The Java/C++ source code provided makes it easy to integrate an agent into the framework. There code used to generate the features (BASS, DISCO, etc) written in Java has also been made available online. The environment also provides the RAM state of the game, which is a Markovian state. However, using the screen frames alone can be non-Markovian depending on the game. As pointed out in Naddaf (2010) the agent cannot tell if a laser beam is moving towards it or away from it (fired by it) without looking at the previous frame.
3.3.5.2 Partially Observable PACMAN (POCMAN)
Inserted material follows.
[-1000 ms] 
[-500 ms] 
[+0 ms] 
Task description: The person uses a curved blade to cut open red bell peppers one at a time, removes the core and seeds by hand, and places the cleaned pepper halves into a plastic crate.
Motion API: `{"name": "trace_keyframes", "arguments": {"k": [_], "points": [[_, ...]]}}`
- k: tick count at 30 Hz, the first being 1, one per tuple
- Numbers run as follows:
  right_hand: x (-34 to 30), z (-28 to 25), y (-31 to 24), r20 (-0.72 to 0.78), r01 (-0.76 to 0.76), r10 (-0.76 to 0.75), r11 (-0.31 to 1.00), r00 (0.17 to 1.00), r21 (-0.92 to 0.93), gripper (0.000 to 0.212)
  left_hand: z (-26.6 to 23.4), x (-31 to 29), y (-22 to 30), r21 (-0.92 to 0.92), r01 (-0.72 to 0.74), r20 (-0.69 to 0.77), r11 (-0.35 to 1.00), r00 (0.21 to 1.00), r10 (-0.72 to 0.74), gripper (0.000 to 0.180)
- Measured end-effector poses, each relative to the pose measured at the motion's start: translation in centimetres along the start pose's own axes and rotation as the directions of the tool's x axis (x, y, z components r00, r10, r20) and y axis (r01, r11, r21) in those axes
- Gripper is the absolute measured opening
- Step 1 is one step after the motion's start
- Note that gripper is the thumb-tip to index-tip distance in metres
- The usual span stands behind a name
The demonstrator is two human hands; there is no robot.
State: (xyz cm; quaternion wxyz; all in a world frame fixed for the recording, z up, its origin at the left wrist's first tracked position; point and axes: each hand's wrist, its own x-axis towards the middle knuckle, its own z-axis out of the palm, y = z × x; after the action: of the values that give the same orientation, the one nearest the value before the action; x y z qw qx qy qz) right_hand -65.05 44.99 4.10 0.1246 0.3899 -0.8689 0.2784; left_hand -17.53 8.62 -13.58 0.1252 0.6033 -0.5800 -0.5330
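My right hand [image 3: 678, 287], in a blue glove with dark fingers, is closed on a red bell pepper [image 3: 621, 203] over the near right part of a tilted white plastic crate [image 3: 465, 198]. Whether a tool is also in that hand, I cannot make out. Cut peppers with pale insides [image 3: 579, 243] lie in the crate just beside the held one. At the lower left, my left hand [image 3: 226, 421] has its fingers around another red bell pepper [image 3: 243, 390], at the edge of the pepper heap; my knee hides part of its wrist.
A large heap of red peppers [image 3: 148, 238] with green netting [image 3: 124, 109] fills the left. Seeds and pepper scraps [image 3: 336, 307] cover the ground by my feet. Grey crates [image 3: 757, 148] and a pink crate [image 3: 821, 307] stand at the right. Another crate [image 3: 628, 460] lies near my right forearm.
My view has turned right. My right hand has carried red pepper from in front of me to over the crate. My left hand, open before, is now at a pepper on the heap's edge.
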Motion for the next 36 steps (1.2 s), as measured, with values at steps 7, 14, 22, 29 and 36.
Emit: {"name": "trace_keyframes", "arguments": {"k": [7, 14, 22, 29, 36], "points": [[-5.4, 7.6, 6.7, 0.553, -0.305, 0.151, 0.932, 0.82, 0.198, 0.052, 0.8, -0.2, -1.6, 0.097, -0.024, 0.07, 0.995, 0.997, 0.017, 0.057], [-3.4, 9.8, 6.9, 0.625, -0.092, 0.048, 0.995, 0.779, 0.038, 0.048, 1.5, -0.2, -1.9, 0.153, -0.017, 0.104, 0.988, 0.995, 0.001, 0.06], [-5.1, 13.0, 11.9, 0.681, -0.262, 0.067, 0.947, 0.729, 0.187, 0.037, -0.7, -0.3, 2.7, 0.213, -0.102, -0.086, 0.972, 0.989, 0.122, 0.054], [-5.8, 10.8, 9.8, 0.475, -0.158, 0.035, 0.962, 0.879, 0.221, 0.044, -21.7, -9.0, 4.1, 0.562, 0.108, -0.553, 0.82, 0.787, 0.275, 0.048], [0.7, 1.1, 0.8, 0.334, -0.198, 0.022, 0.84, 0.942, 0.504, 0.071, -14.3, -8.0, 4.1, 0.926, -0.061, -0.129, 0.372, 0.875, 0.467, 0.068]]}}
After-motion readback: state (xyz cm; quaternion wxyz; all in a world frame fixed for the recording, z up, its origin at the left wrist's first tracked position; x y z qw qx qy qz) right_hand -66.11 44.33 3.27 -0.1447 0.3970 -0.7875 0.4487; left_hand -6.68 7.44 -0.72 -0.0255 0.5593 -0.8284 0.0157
Pocman is a modified ATARI game domain first proposed by Veness et al. (2011) in order to evaluate MC-AIXI-CTW. It consists of an abstraction of the PACMAN domain to an ASCII
format. The agent starts in the center of a standard Pacman map (17x17), see Figure 5.7a. At every time step it receives a bit sequence containing the following bits. 4 bits to code whether there is a wall in an adjacent square, 4 bits to code whether there is food in an adjacent square, 4 bits to check if there is a ghost in anydirection, 3 bits to “smell” food within 2, 3 and 4 squares and 1 bit that is active when the agent has swallowed a power up pill. It receives a -1 reward every time it makes a valid move. If it attempts to move into a wall it receives -10. Eating a food pellet gains 10 and eating all the food on the map gains 100. Eating a ghost resets the ghost to the center of the map. The domain can either be treated episodically or non-episodically.
Existing work. Pocman has been used in the general RL community to evaluate various algorithms, including CTMRL (Nguyen et al., 2012) in the FRL line of work and CPSR (Hamilton et al., 2014) in the PSR line of work (they also consider a modified version, S-Pocman to add long- term dependencies to the environment). Silver and Veness (2010) develop a POMDP version of the simulation-based planning algorithm UCT called PO-UCT that performs extremely well on the domain, but requires access to a POCMAN emulator.
Popularity.Outside of the general RL community POCMAN is relatively unknown. However, the game it is based on (MS-PACMAN) is very famous and has been implemented on many platforms including, most recently, a playable Google doodle.